WHAT YOU NEED TO DO: Copy all the data exactly, except the pictures.

:: SOURCE MATERIAL

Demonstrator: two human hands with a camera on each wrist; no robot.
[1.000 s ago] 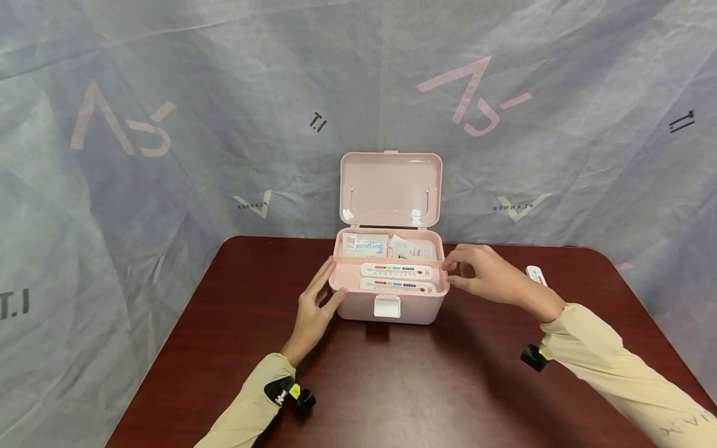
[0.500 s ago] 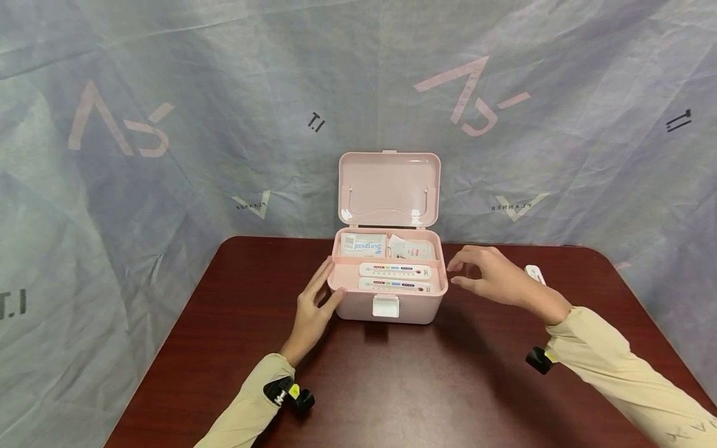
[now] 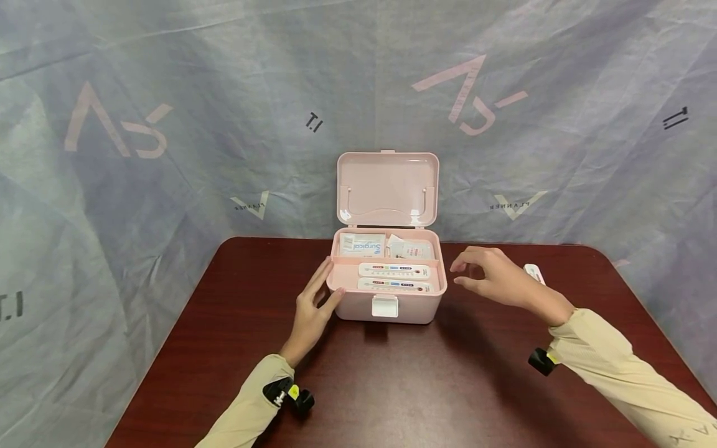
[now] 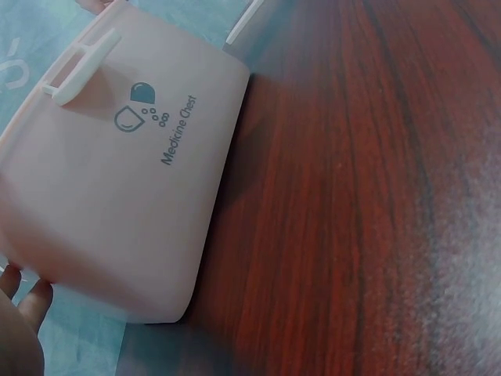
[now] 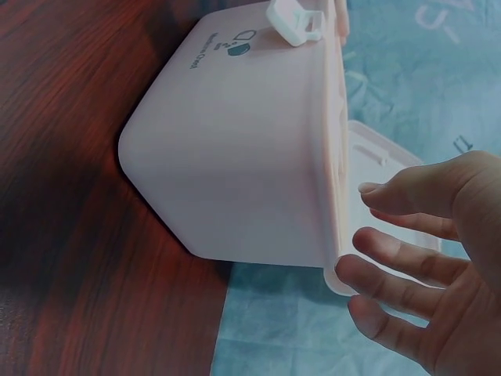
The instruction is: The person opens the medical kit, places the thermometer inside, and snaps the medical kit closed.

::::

PROBLEM SOLUTION:
Demonstrator: two human hands with a camera on each wrist; no robot.
[1.000 s ago] 
[0.500 s ago] 
[now] 
[now] 
[now] 
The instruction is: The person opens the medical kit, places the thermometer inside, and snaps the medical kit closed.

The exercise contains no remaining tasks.